Publié le par Amy Madison

 

Le ciel se couvre , le temps semble suspendu . La mort est présente. J’entends le silence troublé par des cris de surprise et d'épouvante.
Le ciel devient pourpre et le vent se lève, un vent humide chargé de la sueur de l'effroi de tous les êtres vivants . Alentour des tourbillons d'air et d'eau se mêlent à la fournaise ambiante.
Aveuglé par la bourrasque, cramponné à cette branche je lutte pour survivre. En moi plus aucune pensée cohérente, je dois juste résister ne pas lâcher prise malgré la force du souffle puissant et la brulure incessante de cette pluie mortelle qui me flagelle.
Des gémissements feutrés me parviennent puis le silence, un silence couvert par le hululement d'une tempête brulante.
Le vent est chaud, l'eau me brule, le désespoir m'envahit.

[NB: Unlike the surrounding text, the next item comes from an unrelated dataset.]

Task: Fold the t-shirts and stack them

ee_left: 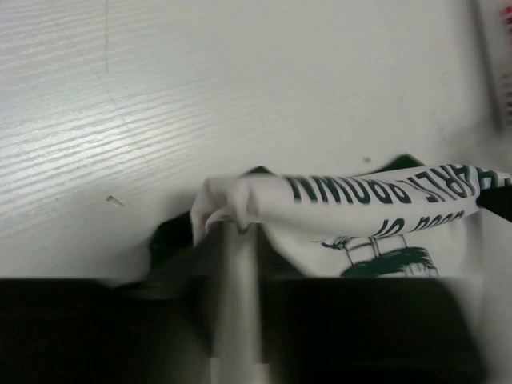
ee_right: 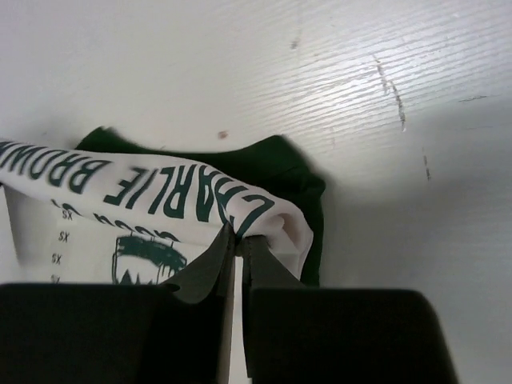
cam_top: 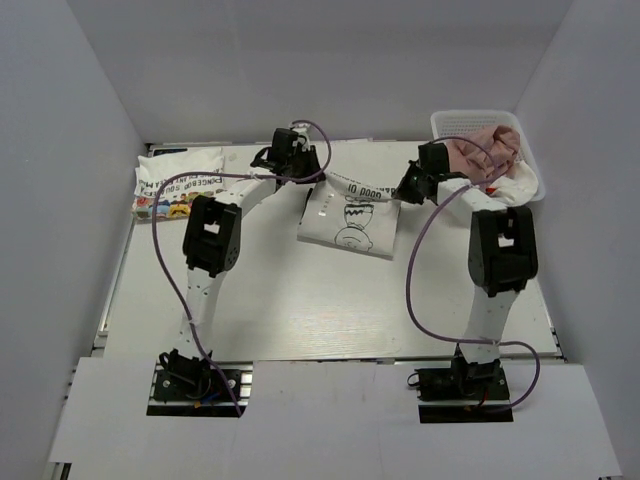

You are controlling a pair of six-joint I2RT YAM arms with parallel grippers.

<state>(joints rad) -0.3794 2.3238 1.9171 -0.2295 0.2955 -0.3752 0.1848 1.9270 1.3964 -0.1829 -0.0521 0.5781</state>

Me laisser porter par les vagues qui m'attirent vers le néant serait si simple.
Je suis épuisé, les yeux fermés je ne peux plus lutter mes doigts s’écartent, mes mains lâchent la branche qui me retient encore à la vie.
Les flots m'engloutissent, ma respiration saccade, j'arrive dans un effort désespéré à soulever mes paupières et des aiguillons de lumière me brulent les yeux.
Un rêve tout cela n’était qu'un rêve, derrière la vitre transparait une belle journée qui efface les frayeurs de la nuit.